I have been working on a prototype application for a large client:

The Problem
  1. A large number of users would like to access their specific data to make queries.
  2. Each users data is held in a separate SQL database.
  3. The current app only has minimal indexes, and adding new indexes is limited by the engineers managing the SQL cluster.
  4. The new app would like to make much more complex queries than those currently supported by indexing.
  5. Future apps would like to update the schema, and queries supported.
  6. Most data sets are in the order of MB.
  7. Users are only active part time.
A Crazy Solution

Stream the data sets into an in memory schema-less database on demand, support a rich brute force SQL like query language, and add the notion that a query could be incomplete if the streaming wasn't complete.

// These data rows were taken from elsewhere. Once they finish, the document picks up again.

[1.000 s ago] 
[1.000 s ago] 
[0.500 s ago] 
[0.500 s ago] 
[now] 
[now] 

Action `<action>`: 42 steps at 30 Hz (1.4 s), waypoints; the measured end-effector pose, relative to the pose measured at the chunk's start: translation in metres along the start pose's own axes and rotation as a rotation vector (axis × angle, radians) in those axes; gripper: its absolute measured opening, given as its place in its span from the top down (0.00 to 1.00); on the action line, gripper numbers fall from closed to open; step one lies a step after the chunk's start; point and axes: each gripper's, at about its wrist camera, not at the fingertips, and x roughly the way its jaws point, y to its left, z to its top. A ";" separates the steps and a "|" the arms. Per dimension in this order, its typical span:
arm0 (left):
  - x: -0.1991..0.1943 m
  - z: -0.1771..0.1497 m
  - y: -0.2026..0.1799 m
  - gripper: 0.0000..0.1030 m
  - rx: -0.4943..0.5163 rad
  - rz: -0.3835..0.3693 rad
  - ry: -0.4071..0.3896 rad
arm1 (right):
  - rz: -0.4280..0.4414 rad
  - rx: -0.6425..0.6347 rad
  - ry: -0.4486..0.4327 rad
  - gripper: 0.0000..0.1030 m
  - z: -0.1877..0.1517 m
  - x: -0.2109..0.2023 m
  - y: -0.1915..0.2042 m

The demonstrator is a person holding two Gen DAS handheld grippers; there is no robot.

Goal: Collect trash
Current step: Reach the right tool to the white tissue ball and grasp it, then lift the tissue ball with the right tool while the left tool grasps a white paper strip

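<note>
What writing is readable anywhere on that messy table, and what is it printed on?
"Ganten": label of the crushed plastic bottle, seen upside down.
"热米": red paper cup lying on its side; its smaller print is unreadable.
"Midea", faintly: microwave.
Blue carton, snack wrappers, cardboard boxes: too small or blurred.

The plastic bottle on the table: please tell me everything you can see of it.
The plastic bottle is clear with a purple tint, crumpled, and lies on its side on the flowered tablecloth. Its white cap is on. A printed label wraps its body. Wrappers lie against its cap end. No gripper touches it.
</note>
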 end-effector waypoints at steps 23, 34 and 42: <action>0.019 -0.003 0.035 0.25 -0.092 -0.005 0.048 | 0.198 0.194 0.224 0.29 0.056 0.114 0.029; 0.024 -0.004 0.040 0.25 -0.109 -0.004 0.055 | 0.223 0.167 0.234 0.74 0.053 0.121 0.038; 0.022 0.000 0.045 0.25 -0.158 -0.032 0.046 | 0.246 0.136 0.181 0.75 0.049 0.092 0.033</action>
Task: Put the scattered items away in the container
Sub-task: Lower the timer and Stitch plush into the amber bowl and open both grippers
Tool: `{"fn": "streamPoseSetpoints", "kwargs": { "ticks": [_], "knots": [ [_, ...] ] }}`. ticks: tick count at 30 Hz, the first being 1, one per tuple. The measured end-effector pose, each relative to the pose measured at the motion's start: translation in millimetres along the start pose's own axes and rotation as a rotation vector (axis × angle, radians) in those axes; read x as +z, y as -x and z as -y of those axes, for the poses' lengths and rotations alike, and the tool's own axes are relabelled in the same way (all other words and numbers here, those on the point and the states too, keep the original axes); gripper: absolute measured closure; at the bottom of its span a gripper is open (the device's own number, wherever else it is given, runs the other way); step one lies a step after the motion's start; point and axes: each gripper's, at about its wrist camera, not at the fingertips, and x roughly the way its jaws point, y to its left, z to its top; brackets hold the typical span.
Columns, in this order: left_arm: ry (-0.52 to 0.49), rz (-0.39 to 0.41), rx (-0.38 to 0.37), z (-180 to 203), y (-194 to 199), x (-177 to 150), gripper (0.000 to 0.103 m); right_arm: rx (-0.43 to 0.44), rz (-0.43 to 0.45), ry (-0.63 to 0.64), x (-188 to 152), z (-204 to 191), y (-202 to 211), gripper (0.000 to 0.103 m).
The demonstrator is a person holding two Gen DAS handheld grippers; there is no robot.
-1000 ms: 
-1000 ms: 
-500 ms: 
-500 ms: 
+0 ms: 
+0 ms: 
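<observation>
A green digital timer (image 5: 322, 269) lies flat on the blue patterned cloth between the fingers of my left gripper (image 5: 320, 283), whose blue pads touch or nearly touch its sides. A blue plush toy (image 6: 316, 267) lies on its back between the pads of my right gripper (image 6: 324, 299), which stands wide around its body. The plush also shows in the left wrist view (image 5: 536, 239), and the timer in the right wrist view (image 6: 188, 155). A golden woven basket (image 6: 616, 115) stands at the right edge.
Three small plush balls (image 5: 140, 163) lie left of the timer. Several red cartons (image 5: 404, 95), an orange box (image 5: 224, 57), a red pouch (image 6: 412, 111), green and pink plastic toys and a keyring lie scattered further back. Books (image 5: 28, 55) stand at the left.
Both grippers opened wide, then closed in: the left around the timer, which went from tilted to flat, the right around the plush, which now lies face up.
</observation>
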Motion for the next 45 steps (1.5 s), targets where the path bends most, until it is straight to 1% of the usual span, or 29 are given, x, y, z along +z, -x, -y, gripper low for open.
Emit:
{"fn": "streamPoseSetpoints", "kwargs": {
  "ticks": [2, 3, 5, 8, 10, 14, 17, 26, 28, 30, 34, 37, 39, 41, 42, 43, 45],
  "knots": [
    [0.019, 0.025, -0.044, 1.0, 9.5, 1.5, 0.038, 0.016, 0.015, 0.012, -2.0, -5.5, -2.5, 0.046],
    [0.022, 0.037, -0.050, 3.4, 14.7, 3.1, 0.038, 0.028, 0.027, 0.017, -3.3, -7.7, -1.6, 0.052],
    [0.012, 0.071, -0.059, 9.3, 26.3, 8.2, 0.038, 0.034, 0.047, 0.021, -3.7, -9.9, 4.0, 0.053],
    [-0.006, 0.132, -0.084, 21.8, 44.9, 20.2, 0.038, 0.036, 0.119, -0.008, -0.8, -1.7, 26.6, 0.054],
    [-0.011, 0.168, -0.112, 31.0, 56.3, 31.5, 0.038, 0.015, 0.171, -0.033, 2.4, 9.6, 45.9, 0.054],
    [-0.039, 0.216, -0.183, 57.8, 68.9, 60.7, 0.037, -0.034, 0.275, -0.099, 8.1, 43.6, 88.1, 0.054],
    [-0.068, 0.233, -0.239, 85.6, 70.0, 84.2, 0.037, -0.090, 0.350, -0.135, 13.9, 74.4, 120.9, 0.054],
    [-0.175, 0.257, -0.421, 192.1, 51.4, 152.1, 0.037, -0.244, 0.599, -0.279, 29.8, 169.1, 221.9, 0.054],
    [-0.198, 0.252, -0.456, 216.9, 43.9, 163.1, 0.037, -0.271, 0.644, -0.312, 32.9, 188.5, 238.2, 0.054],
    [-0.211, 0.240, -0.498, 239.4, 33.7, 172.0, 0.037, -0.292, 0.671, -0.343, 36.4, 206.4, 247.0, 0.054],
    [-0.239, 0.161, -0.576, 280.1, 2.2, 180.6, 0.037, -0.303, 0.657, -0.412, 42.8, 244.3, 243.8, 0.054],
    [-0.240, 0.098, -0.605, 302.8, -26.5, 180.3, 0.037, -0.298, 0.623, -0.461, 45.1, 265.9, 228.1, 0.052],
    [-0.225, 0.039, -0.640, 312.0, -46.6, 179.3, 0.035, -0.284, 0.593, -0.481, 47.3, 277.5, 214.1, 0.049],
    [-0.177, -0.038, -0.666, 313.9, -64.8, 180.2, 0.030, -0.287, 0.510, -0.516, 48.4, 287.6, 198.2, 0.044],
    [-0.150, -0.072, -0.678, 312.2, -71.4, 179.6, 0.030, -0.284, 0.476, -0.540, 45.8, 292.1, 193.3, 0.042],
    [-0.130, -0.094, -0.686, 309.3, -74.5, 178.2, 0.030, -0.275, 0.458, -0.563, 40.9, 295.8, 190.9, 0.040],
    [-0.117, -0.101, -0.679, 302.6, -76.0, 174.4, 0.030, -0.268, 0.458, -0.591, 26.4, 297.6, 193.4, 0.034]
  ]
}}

Cross ones fingers, and hope that as the data sets grow, so does the RAM and CPU speed of the machines processing the queries.

A Working Prototype

So its working, and I have been building the start of a test application on top of the stack: I call it a stack because I'm currently running three different servers (I will add a couple more) to host my simple application.
  1. Emulation layer that emulates the simplest feature sets of the current SQL cluster. Access to the real cluster is restricted because of security, and also my connection bandwidth to the cluster is restricted.
  2. Query Engine: reads the data from the cluster, and process SQL like queries over it, and returns a result set. Only SELECT is supported, but output control, WHERE filter, GROUP, ORDER, LIMIT and OFFSET are all supported. there is currently no caching of query sets, or compiled querie.
  3. Application server, provides abstract interface between application and query engine, will allow me to write a normal browser application, and a custom iPhone application.
Common Questions:

Why not index the existing data? 
Tests show the current application on the SQL cluster is already stretching its performance.

Why not cache the data in another SQL cluster, with more indexes?
It was found that the performance of most database systems don't have the write performance to efficiently stream the data on demand from the main SQL cluster. Database load times were in the order of minutes.


The prototype solution can move most data sets in seconds, while using existing databases was taking minutes. For an on demand system it was felt important to have the user data ready as quickly as possible.
 
Why not use off the shelf database running in memory?
The data currently lives in one table, but as the applications expand the schema for each object in the table is going to change, so going with a normal table approach would lead to an ever expanding main table, or make writing queries much harder.

The Query Engine is a test for building a very large scale data assimilation platform, with query capabilities. At its core there is an expression compiler that generates msil (for the clr runtime).